Down to the last line, restate the listing below exactly.

START Data section

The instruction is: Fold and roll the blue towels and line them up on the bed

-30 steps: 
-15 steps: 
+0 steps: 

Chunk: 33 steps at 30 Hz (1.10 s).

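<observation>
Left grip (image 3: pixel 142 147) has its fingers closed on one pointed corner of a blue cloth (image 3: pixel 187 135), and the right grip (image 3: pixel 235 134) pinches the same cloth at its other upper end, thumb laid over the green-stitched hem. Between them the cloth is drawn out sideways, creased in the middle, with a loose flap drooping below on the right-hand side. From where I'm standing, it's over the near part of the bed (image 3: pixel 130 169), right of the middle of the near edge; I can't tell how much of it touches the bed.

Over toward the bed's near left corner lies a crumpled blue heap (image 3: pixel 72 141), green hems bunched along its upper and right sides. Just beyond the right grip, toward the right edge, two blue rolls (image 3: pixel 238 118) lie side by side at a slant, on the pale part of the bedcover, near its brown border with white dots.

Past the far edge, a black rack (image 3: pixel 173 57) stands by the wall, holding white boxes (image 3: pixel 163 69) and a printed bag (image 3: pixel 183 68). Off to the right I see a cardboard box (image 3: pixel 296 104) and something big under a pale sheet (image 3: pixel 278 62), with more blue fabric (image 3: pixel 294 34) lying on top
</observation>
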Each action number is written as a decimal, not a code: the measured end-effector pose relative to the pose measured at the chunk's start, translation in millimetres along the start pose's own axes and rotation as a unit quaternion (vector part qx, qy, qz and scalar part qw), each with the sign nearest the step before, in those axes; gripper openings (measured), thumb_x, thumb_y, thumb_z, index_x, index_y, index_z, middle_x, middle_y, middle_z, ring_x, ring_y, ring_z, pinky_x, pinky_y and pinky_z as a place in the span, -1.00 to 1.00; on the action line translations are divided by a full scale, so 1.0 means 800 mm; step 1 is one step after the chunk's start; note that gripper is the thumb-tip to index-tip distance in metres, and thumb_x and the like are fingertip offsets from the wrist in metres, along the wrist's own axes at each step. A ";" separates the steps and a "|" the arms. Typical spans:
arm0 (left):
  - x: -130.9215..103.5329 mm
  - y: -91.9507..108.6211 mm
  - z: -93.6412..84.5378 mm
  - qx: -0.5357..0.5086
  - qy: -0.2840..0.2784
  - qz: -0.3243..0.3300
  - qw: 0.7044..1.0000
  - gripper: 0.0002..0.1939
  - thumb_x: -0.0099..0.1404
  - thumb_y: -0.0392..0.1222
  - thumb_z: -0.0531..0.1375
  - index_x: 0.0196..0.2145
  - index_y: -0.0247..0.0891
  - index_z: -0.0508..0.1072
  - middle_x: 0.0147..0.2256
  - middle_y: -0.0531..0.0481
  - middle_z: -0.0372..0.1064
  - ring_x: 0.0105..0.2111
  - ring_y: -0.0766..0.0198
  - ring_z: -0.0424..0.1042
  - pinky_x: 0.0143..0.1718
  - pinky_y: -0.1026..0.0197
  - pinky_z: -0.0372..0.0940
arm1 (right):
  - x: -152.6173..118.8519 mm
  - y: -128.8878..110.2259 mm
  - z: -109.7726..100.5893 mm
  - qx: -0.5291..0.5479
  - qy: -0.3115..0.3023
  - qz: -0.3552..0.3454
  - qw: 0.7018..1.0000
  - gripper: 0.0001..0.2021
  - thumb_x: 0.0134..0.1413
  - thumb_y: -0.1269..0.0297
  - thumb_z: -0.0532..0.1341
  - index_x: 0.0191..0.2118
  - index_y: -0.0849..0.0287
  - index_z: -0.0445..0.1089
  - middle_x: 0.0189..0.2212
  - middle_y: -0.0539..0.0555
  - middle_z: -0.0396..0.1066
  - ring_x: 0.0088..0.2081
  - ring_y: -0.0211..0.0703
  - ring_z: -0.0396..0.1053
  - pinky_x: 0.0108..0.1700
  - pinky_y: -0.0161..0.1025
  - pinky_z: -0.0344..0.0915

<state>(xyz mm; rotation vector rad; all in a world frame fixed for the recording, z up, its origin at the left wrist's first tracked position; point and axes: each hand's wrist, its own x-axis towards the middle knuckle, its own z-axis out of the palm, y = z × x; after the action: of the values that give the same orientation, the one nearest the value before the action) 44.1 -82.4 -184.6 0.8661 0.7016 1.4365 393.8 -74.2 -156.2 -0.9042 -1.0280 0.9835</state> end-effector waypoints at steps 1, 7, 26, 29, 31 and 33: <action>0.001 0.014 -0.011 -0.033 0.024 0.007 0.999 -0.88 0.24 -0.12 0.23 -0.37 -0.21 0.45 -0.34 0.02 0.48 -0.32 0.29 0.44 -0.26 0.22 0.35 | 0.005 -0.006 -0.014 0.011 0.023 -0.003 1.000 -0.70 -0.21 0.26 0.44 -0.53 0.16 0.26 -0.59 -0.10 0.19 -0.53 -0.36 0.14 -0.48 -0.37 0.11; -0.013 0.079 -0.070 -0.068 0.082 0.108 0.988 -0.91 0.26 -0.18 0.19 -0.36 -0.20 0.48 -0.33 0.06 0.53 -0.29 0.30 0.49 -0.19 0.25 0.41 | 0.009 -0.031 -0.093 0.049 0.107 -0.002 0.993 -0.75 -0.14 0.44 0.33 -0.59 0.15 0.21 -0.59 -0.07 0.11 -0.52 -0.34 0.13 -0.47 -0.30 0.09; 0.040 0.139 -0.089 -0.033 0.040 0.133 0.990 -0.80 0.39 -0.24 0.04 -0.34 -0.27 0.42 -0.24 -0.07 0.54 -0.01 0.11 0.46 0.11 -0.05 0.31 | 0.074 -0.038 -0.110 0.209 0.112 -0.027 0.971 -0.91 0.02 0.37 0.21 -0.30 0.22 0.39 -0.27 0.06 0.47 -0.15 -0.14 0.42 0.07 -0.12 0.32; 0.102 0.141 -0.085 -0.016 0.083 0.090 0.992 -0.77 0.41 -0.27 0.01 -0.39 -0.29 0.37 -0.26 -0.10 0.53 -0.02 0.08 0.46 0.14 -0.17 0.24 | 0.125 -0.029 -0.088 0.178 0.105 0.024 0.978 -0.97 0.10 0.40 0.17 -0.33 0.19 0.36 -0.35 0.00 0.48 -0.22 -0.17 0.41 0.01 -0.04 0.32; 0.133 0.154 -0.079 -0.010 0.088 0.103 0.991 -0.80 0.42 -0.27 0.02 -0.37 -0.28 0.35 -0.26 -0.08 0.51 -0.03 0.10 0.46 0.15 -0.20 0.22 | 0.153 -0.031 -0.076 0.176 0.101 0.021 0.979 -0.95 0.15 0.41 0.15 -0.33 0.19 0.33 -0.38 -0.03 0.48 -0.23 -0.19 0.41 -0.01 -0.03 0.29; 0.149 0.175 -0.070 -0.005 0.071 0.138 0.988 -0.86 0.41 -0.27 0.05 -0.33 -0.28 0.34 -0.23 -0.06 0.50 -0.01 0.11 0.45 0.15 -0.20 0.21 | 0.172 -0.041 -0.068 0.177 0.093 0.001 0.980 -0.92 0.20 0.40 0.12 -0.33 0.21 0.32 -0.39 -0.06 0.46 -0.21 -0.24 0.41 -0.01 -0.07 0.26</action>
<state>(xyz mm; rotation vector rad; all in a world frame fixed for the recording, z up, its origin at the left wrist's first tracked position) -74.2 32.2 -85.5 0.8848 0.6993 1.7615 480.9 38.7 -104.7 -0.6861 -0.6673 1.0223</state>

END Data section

Exercise solution:
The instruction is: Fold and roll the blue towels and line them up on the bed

-30 steps: 
-15 steps: 
+0 steps: 

Chunk: 33 steps at 30 Hz (1.10 s).

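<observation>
Left grip (image 3: pixel 142 147) has its fingers closed on one pointed corner of a blue cloth (image 3: pixel 187 135), and the right grip (image 3: pixel 235 134) pinches the same cloth at its other upper end, thumb laid over the green-stitched hem. Between them the cloth is drawn out sideways, creased in the middle, with a loose flap drooping below on the right-hand side. From where I'm standing, it's over the near part of the bed (image 3: pixel 130 169), right of the middle of the near edge; I can't tell how much of it touches the bed.

Over toward the bed's near left corner lies a crumpled blue heap (image 3: pixel 72 141), green hems bunched along its upper and right sides. Just beyond the right grip, toward the right edge, two blue rolls (image 3: pixel 238 118) lie side by side at a slant, on the pale part of the bedcover, near its brown border with white dots.

Past the far edge, a black rack (image 3: pixel 173 57) stands by the wall, holding white boxes (image 3: pixel 163 69) and a printed bag (image 3: pixel 183 68). Off to the right I see a cardboard box (image 3: pixel 296 104) and something big under a pale sheet (image 3: pixel 278 62), with more blue fabric (image 3: pixel 294 34) lying on top
</observation>
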Each action number is written as a decimal, not a code: the measured end-effector pose relative to the pose measured at the chunk's start, translation in millimetres along the start pose's own axes and rotation as a unit quaternion (vector part qx, qy, qz and scalar part qw), each with the sign nearest the step before, in those axes; gripper openings (measured), thumb_x, thumb_y, thumb_z, index_x, index_y, index_z, middle_x, middle_y, middle_z, ring_x, ring_y, ring_z, pinky_x, pinky_y and pinky_z as a place in the span, -1.00 to 1.00; on the action line translations are divided by a full scale, so 1.0 means 800 mm; step 1 is one step after the chunk's start; note that gripper is the thumb-tip to index-tip distance in metres, and thumb_x and the like are fingertip offsets from the wrist in metres, along the wrist's own axes at each step. A ";" separates the steps and a "|" the arms. Typical spans:
arm0 (left):
  - x: -130.9215..103.5329 mm
  - y: -91.9507..108.6211 mm
  - z: -93.6412..84.5378 mm
  - qx: -0.5357..0.5086
  - qy: -0.2840..0.2784
  - qz: -0.3243..0.3300
  - qw: 0.7044..1.0000
  - gripper: 0.0002..0.1939
  - thumb_x: -0.0099..0.1404
  - thumb_y: -0.0392..0.1222
  - thumb_z: -0.0531..0.1375
  - index_x: 0.0196..0.2145
  - index_y: -0.0247..0.0891
  - index_z: -0.0508..0.1072
  - middle_x: 0.0147..0.2256
  - middle_y: -0.0531..0.0481
  - middle_z: -0.0372..0.1064
  - ring_x: 0.0105..0.2111
  - ring_y: -0.0766..0.0198
  - ring_z: -0.0424..0.1042
  - pinky_x: 0.0143..0.1718
  - pinky_y: -0.1026..0.0197
  - pinky_z: -0.0372..0.0940
arm1 (right):
  - x: -152.6173..118.8519 mm
  - y: -128.8878..110.2259 mm
  - z: -109.7726..100.5893 mm
  - qx: -0.5291..0.5479
  - qy: -0.3115..0.3023
  - qz: -0.3552..0.3454
  - qw: 0.7018..1.0000
  - gripper: 0.0001..0.2021
  - thumb_x: 0.0134..0.1413
  - thumb_y: -0.1269..0.0297
  - thumb_z: -0.0532..0.1341
  - index_x: 0.0191..0.2118
  - index_y: -0.0849..0.0287
  - index_z: -0.0445..0.1089
  - middle_x: 0.0189..0.2212
  - middle_y: -0.0539..0.0555
  - middle_z: -0.0396..0.1066
  - ring_x: 0.0088..0.2081
  - ring_y: -0.0211..0.0703
  - ring_z: -0.0396..0.1053
  - pinky_x: 0.0108..0.1700
  - pinky_y: -0.0161..0.1025
  - pinky_z: -0.0344..0.0915

<state>(xyz mm; rotation vector rad; all in a world frame fixed for the recording, z up, its origin at the left wrist's first tracked position; point and axes: each hand's wrist, its own x-axis towards the middle knuckle, its own z-axis out of the palm, y = z × x; after the action: of the values that give the same orientation, the one nearest the value before the action) 44.1 -82.4 -184.6 0.8661 0.7016 1.4365 393.8 -74.2 -156.2 -0.9042 -1.0280 0.9835</state> end-effector waypoints at steps 1, 7, 26, 29, 31 and 33: <action>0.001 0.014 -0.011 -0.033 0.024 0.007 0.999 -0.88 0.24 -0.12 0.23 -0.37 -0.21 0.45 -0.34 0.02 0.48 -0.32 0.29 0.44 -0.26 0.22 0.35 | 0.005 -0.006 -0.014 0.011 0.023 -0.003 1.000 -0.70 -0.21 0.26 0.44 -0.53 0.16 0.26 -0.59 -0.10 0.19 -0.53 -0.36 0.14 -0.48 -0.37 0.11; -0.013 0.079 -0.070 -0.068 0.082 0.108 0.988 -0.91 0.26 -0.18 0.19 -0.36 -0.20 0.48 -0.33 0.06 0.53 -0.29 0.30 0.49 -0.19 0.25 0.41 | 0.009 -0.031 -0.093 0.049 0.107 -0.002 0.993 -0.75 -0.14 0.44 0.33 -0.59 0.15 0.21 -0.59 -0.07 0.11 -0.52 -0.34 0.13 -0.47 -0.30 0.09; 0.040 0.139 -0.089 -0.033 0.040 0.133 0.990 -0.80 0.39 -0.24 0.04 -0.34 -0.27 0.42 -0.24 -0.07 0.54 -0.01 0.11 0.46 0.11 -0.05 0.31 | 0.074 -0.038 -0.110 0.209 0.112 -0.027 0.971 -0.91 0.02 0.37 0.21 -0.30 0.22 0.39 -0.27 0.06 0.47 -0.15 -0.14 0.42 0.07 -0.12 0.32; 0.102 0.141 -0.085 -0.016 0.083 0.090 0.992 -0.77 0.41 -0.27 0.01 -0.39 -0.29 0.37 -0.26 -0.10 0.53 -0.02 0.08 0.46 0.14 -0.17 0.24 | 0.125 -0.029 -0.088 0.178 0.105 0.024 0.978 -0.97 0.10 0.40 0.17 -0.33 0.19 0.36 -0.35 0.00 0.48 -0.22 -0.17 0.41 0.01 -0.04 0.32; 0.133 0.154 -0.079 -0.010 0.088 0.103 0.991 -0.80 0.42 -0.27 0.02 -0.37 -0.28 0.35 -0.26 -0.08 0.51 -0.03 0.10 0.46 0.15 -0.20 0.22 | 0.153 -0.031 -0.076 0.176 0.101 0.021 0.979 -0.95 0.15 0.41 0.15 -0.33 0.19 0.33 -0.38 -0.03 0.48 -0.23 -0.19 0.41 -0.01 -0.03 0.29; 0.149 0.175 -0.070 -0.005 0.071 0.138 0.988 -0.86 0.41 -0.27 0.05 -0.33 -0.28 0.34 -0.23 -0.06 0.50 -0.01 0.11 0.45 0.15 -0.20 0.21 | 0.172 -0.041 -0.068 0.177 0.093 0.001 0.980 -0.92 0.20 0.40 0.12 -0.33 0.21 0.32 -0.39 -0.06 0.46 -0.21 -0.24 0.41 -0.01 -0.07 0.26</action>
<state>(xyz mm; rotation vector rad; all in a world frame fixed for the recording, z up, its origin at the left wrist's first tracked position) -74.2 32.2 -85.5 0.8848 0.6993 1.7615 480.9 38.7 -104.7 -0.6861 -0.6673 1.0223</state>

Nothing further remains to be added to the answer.